▸ **Given data**:
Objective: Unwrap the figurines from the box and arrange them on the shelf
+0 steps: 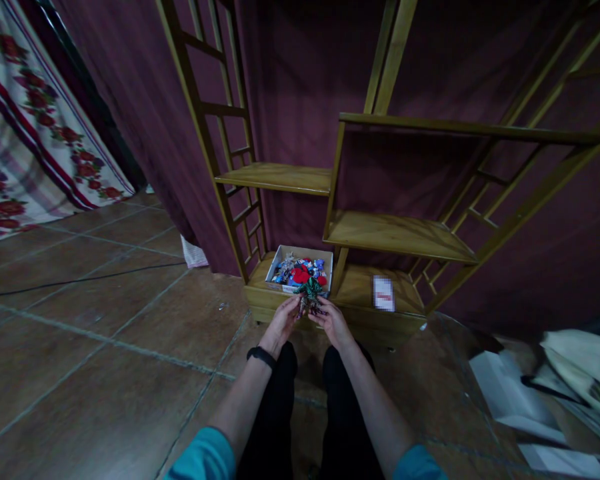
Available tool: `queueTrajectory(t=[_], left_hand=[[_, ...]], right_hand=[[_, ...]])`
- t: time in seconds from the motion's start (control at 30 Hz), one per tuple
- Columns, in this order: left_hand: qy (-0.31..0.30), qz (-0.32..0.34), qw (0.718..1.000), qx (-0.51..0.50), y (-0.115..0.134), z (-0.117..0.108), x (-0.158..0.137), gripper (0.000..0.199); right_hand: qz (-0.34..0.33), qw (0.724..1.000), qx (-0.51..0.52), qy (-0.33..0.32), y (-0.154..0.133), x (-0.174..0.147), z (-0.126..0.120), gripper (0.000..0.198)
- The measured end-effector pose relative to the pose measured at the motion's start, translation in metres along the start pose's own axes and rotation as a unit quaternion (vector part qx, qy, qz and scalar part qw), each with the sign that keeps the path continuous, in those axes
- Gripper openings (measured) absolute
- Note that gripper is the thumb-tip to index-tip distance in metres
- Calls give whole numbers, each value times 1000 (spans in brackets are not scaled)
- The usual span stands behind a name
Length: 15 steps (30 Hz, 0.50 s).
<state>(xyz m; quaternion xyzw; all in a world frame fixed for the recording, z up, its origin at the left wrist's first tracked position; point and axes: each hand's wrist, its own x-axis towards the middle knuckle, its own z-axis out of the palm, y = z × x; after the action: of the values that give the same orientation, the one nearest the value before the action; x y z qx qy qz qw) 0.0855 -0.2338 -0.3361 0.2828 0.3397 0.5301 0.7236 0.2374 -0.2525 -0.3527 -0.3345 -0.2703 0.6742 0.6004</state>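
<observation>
Between my left hand (281,325) and my right hand (333,324) is a small shiny bunch (311,292), green at the top with darker brownish strands below. Both hands grip it by its sides with curled fingers; its exact kind is too small to make out. Just behind it, a shallow white box (280,288) rests on the lowest shelf. Inside lie several small items in red, blue, purple and silver, including a bright red piece (301,275). The bunch covers part of the box's front right side.
A wooden shelf unit (380,235) with staggered boards stands ahead, before a maroon curtain (300,87). Low on its right lies a blurred white card (383,293). A black cable (105,273) crosses the tiles. White boards (513,390) and a pale bag (580,367) lie right.
</observation>
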Motion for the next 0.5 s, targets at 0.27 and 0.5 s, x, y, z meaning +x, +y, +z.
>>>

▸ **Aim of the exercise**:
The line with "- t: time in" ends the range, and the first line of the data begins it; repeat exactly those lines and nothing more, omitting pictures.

▸ **The answer**:
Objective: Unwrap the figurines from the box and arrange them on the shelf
+0 steps: 
Available tool: `queueTrajectory(t=[_], left_hand=[[_, ...]], right_hand=[[_, ...]])`
- t: time in seconds from the motion's start (control at 30 Hz), one per tuple

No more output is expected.